People strolled at all hours.
-
Again, like Boynton Beach -
an abandoned and done away
with resort, in Sewaren/Woodbridge,
now with no legacy or remnant except
oil tanks and sludge, Bayonne, where
I lived, once too had its famed resort,
with ferry service and hordes of, in
this case, 19th century visitors and
revelers. It was the La Tourette
Mansion, at first, long ago. A large,
beachfront estate with acres of bucolic
land around it. There really once was
a time when, within 6 or 7 miles of New
York City and all those teeming hordes,
you could find peace and countryside
that nearby. Then, by the 1920's,
Sewaren was the newer bet, at 18-20
miles off; still with ferry-service and
hotels.
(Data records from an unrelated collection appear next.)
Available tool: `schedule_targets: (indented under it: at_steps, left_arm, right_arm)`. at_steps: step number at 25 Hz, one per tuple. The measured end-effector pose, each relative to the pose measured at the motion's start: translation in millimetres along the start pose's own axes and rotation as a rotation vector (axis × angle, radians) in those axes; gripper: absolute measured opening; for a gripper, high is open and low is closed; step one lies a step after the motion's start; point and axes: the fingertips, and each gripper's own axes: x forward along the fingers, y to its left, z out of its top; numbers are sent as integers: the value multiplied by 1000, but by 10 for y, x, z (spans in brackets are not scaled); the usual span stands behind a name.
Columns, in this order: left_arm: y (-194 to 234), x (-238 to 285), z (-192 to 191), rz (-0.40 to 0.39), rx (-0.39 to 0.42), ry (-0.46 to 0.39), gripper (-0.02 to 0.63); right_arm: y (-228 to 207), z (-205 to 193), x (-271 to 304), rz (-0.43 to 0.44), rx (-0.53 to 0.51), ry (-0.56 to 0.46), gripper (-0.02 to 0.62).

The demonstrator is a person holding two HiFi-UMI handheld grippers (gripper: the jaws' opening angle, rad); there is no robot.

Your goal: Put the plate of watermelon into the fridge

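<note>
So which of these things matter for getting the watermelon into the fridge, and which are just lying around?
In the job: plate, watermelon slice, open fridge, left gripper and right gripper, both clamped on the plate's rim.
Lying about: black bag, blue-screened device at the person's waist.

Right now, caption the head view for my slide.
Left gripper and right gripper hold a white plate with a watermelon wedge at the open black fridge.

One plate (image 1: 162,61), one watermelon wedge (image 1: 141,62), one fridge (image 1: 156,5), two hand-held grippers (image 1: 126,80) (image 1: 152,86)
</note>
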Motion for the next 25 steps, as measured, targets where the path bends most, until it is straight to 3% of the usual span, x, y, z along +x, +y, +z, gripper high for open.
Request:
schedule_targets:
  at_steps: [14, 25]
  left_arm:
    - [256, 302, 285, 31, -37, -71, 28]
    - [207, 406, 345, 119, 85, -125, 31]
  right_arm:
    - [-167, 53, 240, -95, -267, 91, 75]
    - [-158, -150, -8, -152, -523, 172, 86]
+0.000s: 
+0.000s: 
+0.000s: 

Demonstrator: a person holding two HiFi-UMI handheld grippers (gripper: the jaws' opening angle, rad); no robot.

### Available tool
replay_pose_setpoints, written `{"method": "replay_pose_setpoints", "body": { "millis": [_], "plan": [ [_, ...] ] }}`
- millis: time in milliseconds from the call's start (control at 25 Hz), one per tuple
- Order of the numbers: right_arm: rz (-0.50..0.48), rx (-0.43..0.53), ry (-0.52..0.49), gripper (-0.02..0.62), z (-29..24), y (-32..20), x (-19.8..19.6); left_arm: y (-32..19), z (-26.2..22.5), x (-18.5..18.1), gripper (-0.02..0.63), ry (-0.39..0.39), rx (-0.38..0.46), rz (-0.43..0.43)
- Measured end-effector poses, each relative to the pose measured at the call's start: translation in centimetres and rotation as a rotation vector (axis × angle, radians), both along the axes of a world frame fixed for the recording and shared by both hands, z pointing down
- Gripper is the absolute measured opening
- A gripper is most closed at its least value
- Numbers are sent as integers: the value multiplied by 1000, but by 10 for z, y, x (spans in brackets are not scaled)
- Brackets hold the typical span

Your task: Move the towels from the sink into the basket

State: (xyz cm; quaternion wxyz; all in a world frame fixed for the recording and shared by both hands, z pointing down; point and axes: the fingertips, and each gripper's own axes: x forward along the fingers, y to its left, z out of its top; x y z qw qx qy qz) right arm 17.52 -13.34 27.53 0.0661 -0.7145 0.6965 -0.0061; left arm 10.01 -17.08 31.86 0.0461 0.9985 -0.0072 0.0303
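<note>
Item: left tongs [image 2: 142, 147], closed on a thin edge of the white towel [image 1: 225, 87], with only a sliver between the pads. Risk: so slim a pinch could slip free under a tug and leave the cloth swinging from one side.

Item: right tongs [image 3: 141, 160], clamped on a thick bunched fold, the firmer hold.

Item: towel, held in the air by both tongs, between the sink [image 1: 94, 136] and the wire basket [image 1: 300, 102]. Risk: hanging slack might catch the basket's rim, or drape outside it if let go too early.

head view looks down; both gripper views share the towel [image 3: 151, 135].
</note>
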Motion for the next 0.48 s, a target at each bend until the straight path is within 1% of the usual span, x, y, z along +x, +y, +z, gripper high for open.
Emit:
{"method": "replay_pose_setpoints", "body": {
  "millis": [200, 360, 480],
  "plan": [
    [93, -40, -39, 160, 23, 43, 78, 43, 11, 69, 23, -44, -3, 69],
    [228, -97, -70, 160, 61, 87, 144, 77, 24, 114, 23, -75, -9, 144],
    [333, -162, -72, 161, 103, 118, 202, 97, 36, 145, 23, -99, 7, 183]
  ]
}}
Here, at the Bayonne location,
initially a DuPont family estate, and
then the LaTourette estate, or the other
way around, I forget, these lands too
fell to the crooked lure of lucre. The
waterways and harbors were destroyed,
and the old waterfront mansion fell
into ruin, or were burned, or just were
scuttled, like on old ship on a fiery
old sea. And that's where I came in -
born and raised right there.
-
One other thing that always bugged me :
I had to find all this out myself, later in
life, digging and ferreting out information.
Why no one was aware, or couldn't just tell
me to my face the information of my days,
and theirs, is and was beyond me. And
how they could just roll over and let
'government' step in and take all these things
over, and make these decisions for them.
I don't understand other people too well.
Land of the free? Home of the brave?